What is required |
In the data that follows, find each line containing "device" and copy it.

Supplied data |
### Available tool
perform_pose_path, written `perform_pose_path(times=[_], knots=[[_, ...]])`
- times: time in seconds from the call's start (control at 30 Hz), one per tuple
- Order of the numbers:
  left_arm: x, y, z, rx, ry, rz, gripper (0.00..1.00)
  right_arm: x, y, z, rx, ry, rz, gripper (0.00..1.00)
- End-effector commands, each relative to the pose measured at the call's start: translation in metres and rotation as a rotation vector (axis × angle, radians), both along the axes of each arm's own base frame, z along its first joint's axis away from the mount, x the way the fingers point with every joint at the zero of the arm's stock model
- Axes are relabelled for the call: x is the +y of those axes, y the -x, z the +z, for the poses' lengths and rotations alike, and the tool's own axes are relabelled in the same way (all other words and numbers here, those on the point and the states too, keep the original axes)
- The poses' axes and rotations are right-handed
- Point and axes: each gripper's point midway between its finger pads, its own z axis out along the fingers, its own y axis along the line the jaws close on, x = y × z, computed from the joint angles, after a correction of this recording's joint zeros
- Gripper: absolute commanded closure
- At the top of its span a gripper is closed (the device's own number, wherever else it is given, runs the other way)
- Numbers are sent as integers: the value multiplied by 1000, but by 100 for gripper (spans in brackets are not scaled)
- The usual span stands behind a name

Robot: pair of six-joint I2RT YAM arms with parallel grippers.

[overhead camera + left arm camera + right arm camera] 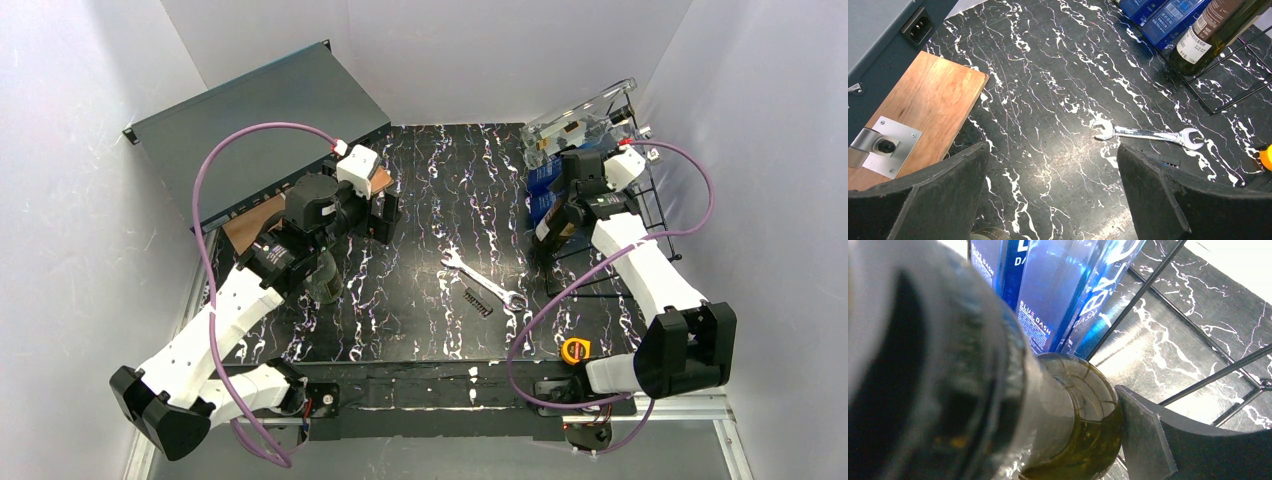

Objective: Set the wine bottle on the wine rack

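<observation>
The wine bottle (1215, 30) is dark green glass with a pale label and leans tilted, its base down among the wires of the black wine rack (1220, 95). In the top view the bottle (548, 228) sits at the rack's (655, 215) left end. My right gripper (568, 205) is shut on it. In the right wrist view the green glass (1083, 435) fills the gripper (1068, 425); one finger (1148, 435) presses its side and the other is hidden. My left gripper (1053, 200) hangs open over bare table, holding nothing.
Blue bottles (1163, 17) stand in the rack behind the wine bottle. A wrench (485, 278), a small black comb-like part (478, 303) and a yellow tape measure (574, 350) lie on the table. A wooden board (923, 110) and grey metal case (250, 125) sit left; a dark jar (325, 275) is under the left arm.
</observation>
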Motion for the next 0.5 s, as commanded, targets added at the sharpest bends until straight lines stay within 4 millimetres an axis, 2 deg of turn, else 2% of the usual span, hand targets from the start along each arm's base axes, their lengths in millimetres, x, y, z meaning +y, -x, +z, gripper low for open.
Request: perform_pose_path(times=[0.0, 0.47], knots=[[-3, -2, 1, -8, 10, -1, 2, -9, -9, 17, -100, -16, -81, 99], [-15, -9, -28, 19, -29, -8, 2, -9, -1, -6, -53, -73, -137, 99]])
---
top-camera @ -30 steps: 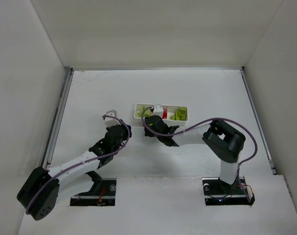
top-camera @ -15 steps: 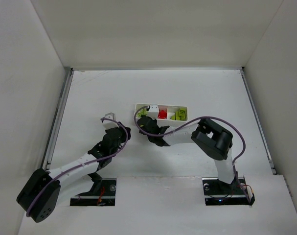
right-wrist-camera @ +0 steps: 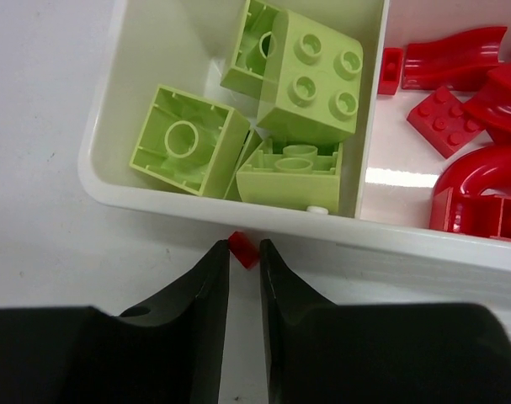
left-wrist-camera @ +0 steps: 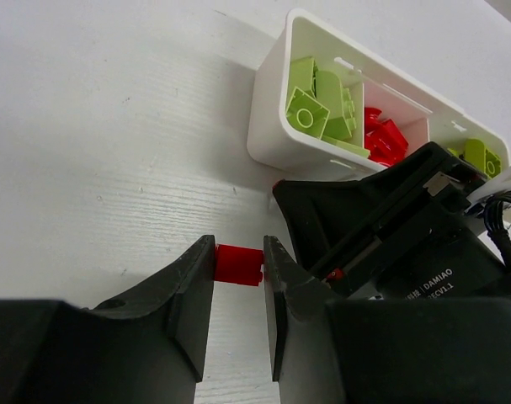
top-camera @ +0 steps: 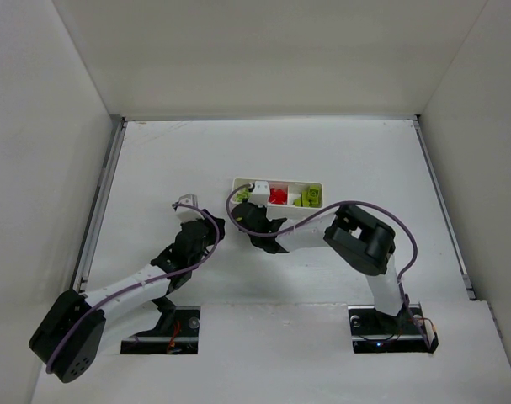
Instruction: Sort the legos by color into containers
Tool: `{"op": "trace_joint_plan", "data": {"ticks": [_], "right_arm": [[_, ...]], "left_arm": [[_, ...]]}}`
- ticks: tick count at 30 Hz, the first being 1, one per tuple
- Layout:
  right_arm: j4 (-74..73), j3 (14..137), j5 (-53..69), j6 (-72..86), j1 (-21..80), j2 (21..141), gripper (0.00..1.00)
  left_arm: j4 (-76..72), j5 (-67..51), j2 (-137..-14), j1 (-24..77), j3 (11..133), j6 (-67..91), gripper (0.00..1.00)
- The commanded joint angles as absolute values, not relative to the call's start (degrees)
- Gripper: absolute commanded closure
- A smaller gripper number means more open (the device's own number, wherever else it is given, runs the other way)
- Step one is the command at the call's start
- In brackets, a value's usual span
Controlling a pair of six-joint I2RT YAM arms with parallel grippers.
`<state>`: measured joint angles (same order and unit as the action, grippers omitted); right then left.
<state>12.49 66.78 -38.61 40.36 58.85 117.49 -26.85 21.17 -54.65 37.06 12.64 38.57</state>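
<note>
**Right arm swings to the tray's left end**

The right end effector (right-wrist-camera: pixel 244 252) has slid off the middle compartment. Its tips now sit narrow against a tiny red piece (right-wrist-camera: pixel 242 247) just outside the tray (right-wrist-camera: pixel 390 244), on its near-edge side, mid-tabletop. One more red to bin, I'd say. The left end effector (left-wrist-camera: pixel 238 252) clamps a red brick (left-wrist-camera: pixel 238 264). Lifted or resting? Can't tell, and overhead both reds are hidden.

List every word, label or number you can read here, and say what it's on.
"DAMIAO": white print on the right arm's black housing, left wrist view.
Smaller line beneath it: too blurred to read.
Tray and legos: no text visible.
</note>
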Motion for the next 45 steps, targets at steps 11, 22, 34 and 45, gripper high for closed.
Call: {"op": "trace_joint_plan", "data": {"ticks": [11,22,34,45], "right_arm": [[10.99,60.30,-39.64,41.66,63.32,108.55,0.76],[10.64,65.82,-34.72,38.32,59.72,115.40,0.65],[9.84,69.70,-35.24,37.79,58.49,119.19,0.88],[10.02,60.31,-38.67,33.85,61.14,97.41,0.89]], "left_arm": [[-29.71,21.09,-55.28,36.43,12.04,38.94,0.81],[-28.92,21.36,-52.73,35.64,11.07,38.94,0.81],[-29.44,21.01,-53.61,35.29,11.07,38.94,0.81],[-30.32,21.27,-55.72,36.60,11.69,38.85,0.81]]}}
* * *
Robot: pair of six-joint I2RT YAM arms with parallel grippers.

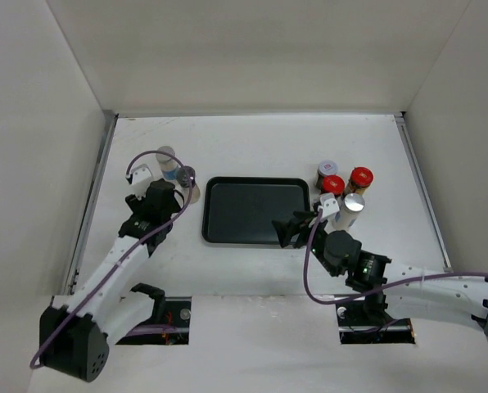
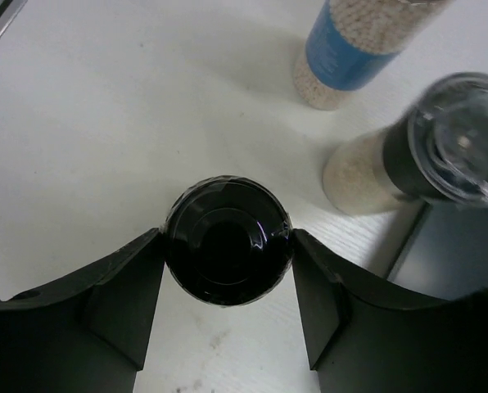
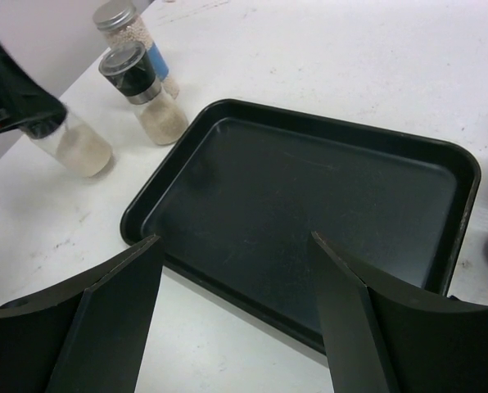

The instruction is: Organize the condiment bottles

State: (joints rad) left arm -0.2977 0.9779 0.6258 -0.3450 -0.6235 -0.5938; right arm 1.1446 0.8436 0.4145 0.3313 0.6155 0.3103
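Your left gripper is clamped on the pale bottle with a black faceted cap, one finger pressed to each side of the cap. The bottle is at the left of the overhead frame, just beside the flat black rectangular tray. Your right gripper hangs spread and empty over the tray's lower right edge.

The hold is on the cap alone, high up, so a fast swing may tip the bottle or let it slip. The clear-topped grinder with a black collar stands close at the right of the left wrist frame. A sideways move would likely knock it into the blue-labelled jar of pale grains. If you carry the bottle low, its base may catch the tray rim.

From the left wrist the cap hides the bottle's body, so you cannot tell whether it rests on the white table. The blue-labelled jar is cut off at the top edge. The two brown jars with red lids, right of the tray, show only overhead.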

Response area |
- At the top of its span a gripper is closed (the device's own number, wherever else it is given, runs the other way)
- A smaller gripper number means more open (the device's own number, wherever else it is given, runs the other way)

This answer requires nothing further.